Work instruction
The reply is to contain the full listing, repeated exactly, with pictures left out.

Information provided
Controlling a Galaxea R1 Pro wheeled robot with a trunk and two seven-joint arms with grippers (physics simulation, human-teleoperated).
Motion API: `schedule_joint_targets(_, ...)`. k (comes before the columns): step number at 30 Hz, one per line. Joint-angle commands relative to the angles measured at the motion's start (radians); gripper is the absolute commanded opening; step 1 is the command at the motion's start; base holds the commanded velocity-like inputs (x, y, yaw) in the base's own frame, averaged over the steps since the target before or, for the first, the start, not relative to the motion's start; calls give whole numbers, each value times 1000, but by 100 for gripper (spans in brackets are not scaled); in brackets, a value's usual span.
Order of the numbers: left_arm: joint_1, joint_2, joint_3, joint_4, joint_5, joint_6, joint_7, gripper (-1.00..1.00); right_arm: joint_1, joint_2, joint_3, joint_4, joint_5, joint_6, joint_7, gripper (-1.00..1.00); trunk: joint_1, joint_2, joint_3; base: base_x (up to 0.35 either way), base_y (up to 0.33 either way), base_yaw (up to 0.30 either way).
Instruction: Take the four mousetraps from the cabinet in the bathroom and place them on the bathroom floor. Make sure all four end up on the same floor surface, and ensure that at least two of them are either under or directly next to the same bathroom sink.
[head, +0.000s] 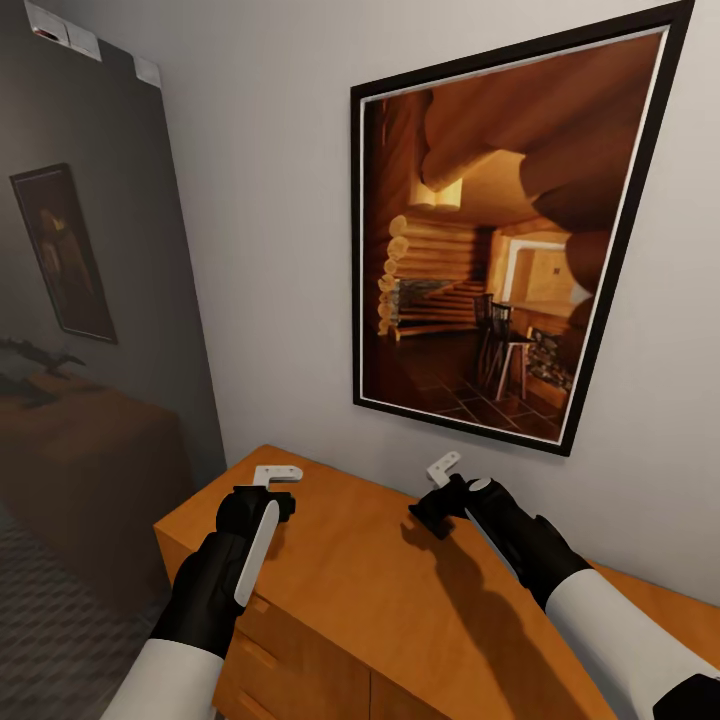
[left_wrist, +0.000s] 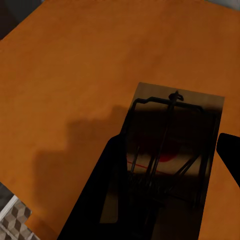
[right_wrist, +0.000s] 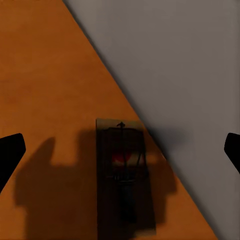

Expected answer
Controlling a Galaxea R1 Pro wheeled robot with a trunk and two seven-joint arms with grippers (physics simulation, human-teleoperated).
Motion API: `schedule_joint_targets(_, ...)`. k (comes before the columns): step number at 30 Hz, one per line. Joint-angle commands relative to the angles measured at the motion's start (radians); gripper is the absolute commanded opening; step 1 is the command at the motion's start; base holds the commanded velocity-like inputs (x, y, yaw) in the base's own frame, averaged over the steps since the target before or, for the first, the start, not relative to the motion's start; calls give whole numbers, each value times 1000, but by 100 for gripper (spans in brackets are not scaled); in brackets, a value's usual span.
Order of the numbers: left_arm: joint_1, joint_2, joint_3, joint_4, joint_5, joint_6, joint_7, gripper (-1.00..1.00); right_arm: joint_1, joint_2, joint_3, joint_4, joint_5, joint_6, joint_7, gripper (-1.00..1.00); trunk: joint_1, joint_2, joint_3; base: base_x (up to 0.35 either way), base_y (up to 0.33 either way), base_yaw (up to 0.30 either way).
Instruction: Take the four mousetraps from the cabinet in the bathroom and place them on the bathroom floor. Make sure all four end up on the same floor surface, and ensure that at least two of them are either under or directly next to the same bathroom sink.
[head, +0.000s] 
[left_wrist, +0.000s] 
[right_wrist, +0.000s] 

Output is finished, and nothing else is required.